Grzegorz Bronowicki

Personal information
- Full name: Grzegorz Bronowicki
- Date of birth: 4 August 1980 (age 45)
- Place of birth: Jaszczów, Poland
- Height: 1.78 m (5 ft 10 in)
- Position: Defender

Team information
- Current team: Błękit Cyców
- Number: 3

Senior career*
- Years: Team / Apps / (Gls)
- 1997–2005: Górnik Łęczna / 132 / (11)
- 2000–2001: → Lewart Lubartów (loan)
- 2006–2007: Legia Warsaw / 32 / (0)
- 2007–2008: Red Star Belgrade / 13 / (0)
- 2009–2010: Górnik Łęczna / 13 / (0)
- 2010–2011: Ruch Chorzów / 8 / (0)
- 2013: Motor Lublin / 19 / (2)
- 2015: KS Lublin
- 2016: JKS 1909 Jarosław / 1 / (0)
- 2018–2019: Tur Milejów
- 2021–: Błękit Cyców / 70 / (13)

International career
- 2006–2008: Poland / 14 / (0)

= Grzegorz Bronowicki =

Polish footballer (born 1980)

Grzegorz Bronowicki (/pol/; born 4 August 1980) is a Polish footballer who plays as a defender for Błękit Cyców. He is currently an assistant coach of Górnik Łęczna's reserve team.

==Career==
Bronowicki spent most of his early career at Górnik Łęczna, apart from one season on loan at Lewart Lubartów. He attracted interest from many French clubs during the 200607 season, impressing for both Legia Warsaw and the Poland national team, including Poland's 2–1 UEFA EURO 2008 qualifier win over Portugal where he was named man of the match. He was named in the provisional squad for Euro 2008 with the hope that he would recover from a knee injury in time for the tournament. However, he was ultimately removed from the squad after coach Leo Beenhakker determined that his return to fitness would take longer than expected. He signed with Red Star Belgrade in the Serbian SuperLiga however due to his persistent injury problems he had inconsistent exhibitions. Playing as left-back, in his first season in Serbia he managed to play 13 league matches, but in 2008-09 he ended up not playing any league match.
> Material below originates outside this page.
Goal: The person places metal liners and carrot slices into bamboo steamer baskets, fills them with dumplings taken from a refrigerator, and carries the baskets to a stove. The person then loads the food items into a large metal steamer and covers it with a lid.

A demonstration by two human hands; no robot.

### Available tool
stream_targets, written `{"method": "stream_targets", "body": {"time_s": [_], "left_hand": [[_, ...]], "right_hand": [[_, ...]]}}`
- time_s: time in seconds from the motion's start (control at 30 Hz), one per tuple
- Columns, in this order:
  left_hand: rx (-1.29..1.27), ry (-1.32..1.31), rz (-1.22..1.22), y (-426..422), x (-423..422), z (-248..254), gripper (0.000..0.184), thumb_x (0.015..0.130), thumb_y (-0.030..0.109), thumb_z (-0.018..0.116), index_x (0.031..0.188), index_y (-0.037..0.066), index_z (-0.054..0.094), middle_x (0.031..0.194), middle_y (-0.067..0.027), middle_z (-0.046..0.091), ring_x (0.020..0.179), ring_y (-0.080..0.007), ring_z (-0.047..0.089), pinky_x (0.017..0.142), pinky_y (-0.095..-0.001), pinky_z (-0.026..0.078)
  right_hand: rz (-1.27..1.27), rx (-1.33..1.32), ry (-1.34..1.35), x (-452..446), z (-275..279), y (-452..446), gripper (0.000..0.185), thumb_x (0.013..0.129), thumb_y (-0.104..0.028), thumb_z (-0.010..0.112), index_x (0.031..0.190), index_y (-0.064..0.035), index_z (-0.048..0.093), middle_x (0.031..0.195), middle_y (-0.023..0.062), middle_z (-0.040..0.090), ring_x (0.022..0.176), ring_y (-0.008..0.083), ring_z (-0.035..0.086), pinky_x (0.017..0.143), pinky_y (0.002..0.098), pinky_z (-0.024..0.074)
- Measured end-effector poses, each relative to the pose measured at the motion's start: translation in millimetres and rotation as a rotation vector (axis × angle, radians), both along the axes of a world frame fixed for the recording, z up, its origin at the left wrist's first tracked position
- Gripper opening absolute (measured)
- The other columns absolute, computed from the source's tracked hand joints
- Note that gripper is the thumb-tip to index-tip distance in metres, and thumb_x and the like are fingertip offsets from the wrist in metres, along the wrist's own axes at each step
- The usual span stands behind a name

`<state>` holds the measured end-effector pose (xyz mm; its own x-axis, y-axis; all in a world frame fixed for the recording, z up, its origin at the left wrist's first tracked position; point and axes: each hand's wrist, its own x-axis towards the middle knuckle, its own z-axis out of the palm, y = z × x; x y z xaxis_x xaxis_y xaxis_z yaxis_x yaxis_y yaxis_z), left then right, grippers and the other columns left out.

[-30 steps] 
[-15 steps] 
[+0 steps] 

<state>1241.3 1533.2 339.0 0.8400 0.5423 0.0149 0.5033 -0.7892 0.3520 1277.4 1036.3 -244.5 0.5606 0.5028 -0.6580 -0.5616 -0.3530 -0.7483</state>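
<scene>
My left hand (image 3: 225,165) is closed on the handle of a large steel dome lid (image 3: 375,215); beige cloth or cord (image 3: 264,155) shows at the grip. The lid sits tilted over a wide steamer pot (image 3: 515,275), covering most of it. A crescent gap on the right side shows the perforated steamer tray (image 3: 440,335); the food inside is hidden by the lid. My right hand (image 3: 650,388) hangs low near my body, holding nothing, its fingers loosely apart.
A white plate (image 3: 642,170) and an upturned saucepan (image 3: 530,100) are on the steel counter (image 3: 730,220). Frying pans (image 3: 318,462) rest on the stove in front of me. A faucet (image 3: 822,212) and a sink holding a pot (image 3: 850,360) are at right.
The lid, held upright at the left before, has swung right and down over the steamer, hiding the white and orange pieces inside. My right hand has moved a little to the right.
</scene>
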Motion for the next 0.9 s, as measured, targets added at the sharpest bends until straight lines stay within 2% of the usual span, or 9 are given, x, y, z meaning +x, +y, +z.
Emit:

At the end of his contract in summer 2009, he returned to Górnik Łęczna where he progressively recovered, and subsequently, in summer 2010, he signed with Ruch Chorzów returning to Ekstraklasa, the top Polish division. He was released from Ruch in May 2011.

==Personal life==
His brother, Piotr Bronowicki was also a footballer.